-- ABOUT THIS EXERCISE --
Your job is to set down the stretch of entries that opens with the line containing "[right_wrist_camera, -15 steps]" and closes with the line containing "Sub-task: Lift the". Keep both end lines, copy each exactly, and add nothing.

:::

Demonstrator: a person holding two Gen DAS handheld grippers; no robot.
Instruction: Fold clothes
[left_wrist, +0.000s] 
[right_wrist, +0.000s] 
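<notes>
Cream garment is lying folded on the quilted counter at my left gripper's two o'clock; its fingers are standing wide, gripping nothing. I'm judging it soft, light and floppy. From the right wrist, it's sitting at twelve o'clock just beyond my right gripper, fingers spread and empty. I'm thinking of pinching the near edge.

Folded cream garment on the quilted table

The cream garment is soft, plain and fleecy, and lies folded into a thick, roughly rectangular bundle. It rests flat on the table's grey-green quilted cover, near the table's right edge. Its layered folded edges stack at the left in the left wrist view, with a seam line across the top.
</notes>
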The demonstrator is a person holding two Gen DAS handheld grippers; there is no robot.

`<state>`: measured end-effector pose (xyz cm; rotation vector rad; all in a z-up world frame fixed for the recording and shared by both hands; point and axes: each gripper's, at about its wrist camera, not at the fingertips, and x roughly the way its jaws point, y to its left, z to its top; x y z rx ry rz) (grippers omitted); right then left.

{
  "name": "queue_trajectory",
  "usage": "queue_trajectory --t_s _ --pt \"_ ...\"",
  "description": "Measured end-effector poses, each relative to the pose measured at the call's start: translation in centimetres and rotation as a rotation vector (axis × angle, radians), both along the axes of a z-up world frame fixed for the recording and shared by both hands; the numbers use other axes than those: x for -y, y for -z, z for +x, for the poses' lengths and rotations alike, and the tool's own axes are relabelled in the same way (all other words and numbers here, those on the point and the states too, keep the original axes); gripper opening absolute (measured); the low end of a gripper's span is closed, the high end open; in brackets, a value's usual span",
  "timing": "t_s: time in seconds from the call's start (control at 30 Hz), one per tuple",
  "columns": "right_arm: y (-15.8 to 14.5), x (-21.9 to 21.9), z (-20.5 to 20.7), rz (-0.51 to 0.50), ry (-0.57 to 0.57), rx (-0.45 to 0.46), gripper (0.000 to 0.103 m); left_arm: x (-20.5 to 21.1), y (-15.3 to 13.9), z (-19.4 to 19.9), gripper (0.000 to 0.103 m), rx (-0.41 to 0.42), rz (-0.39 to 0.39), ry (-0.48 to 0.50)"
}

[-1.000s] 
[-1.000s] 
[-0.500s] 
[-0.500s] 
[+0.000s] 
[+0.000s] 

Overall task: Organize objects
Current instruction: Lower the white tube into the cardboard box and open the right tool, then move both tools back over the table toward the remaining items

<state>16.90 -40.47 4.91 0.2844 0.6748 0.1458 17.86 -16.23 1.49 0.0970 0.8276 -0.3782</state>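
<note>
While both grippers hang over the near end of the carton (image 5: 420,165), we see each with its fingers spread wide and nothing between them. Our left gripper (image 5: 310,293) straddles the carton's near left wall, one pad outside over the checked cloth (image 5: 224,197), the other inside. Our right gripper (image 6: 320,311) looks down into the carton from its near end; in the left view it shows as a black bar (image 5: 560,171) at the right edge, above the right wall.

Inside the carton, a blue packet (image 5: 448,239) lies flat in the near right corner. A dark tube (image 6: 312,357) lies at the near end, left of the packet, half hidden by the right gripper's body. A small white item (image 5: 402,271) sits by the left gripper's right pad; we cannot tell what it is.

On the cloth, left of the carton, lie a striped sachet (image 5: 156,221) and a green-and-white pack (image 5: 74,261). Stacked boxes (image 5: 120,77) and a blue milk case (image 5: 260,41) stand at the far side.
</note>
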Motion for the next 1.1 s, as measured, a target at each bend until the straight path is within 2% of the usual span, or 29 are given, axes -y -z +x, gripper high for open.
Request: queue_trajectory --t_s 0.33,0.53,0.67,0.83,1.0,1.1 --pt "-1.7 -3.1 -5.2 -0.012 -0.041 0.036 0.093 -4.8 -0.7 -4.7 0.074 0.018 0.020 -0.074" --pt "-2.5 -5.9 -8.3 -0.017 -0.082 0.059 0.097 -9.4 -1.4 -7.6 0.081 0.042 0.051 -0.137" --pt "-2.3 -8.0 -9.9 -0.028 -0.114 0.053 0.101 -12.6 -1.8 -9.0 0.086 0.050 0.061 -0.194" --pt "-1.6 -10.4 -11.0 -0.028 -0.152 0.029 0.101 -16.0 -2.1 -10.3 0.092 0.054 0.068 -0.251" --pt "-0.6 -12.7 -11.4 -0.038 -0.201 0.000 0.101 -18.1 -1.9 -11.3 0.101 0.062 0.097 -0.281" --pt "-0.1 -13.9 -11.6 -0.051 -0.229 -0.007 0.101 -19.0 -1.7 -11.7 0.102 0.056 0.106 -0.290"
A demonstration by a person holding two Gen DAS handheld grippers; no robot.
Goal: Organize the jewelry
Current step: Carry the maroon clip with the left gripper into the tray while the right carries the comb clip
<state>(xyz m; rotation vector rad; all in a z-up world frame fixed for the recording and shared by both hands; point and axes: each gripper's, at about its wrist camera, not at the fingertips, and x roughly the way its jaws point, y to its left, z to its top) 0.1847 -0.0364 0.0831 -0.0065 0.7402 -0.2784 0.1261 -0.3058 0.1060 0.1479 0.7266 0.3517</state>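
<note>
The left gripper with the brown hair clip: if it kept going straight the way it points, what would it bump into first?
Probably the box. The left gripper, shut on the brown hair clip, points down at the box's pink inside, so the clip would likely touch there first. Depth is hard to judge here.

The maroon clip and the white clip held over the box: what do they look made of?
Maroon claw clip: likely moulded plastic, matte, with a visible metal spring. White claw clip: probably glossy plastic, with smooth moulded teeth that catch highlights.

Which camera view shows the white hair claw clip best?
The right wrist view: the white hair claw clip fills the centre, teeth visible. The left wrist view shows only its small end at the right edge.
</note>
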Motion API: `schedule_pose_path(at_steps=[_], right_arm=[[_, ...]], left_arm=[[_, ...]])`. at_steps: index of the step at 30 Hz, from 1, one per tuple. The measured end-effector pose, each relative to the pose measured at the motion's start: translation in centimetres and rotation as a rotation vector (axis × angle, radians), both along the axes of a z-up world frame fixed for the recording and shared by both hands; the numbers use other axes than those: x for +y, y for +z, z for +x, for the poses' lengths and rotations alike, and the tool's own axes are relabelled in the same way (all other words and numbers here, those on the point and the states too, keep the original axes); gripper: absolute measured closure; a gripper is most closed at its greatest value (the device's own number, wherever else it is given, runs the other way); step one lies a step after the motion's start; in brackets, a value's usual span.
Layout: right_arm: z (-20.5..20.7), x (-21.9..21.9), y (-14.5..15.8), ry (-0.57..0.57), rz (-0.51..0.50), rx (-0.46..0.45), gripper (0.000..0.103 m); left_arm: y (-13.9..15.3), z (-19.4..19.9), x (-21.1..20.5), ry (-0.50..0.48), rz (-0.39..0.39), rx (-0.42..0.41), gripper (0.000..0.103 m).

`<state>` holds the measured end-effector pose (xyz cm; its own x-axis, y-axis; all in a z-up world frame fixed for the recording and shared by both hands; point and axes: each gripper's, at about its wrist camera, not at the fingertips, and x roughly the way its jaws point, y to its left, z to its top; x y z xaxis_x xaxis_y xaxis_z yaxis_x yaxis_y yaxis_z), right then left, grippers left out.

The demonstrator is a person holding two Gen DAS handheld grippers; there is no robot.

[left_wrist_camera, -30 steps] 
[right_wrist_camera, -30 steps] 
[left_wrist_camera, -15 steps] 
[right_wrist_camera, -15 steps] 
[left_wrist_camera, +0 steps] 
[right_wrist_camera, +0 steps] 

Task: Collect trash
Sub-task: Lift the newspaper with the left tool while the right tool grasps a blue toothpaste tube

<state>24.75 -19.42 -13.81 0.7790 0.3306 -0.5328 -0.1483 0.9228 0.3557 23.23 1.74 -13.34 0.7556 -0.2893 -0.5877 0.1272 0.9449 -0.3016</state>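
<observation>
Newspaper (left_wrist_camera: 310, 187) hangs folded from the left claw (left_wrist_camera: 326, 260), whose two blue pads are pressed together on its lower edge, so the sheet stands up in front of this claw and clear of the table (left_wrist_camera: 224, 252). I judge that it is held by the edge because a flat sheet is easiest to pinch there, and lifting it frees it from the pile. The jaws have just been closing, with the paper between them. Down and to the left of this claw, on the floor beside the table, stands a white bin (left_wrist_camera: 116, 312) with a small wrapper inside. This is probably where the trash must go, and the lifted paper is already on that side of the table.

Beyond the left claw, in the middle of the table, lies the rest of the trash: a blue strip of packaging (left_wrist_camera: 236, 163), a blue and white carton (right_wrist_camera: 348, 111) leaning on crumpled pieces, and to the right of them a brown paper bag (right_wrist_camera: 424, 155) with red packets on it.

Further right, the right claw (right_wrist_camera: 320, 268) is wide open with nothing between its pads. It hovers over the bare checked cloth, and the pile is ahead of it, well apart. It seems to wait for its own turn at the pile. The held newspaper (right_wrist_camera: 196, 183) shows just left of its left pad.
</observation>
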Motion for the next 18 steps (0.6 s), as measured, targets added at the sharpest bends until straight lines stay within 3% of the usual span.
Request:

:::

-- WRITTEN SOLUTION --
[right_wrist_camera, -15 steps] 
[left_wrist_camera, +0 steps] 
[right_wrist_camera, +0 steps] 

Task: Collect trash
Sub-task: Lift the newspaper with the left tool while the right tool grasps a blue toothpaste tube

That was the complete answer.